### TASK DESCRIPTION
Will you quote only the lines starting at the one that contains "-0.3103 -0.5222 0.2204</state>" and ending with the last line of the listing below, inclusive?

### DATA TO PROCESS

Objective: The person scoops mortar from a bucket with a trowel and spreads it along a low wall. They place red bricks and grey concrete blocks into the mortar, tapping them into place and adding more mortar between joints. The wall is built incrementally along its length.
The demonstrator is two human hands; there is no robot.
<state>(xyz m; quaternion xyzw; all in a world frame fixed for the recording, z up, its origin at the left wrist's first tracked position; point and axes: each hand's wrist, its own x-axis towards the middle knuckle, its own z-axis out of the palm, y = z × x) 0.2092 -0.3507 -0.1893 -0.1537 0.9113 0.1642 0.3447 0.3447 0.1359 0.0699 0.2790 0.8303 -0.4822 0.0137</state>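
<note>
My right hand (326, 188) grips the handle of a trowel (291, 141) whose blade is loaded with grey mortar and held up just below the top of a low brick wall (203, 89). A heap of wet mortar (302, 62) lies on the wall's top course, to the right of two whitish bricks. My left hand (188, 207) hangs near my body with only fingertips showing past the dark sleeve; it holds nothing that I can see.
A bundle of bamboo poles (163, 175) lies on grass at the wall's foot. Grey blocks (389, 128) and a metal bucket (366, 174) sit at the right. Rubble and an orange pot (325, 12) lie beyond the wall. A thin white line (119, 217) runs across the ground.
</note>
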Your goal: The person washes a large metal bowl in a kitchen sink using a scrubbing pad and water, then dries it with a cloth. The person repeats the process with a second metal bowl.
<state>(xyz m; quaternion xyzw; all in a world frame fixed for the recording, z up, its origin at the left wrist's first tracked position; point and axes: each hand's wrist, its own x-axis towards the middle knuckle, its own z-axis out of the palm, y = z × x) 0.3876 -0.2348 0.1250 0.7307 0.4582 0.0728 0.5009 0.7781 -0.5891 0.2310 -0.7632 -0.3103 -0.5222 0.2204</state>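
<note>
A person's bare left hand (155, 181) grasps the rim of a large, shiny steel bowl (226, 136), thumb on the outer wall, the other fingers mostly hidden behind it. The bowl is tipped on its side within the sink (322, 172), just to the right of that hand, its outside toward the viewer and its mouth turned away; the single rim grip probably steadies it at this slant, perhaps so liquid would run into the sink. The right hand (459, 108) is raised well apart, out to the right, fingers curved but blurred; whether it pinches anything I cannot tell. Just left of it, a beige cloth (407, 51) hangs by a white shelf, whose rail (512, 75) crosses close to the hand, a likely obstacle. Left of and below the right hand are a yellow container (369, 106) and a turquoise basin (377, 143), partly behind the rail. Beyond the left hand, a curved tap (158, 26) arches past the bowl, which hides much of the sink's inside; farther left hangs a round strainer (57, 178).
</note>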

### OUTPUT
<state>(xyz m; quaternion xyzw; all in a world frame fixed for the recording, z up, its origin at the left wrist's first tracked position; point and axes: each hand's wrist, its own x-axis towards the middle knuckle, its own z-axis out of the palm, y = z × x) 0.3876 -0.2348 0.1250 0.7307 0.4582 0.0728 0.5009 0.7781 -0.5891 0.2310 -0.7632 -0.3103 -0.5222 0.2204</state>
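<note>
A person's bare left hand (155, 181) grasps the rim of a large, shiny steel bowl (226, 136), thumb on the outer wall, the other fingers mostly hidden behind it. The bowl is tipped on its side within the sink (322, 172), just to the right of that hand, its outside toward the viewer and its mouth turned away; the single rim grip probably steadies it at this slant, perhaps so liquid would run into the sink. The right hand (459, 108) is raised well apart, out to the right, fingers curved but blurred; whether it pinches anything I cannot tell. Just left of it, a beige cloth (407, 51) hangs by a white shelf, whose rail (512, 75) crosses close to the hand, a likely obstacle. Left of and below the right hand are a yellow container (369, 106) and a turquoise basin (377, 143), partly behind the rail. Beyond the left hand, a curved tap (158, 26) arches past the bowl, which hides much of the sink's inside; farther left hangs a round strainer (57, 178).
</note>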

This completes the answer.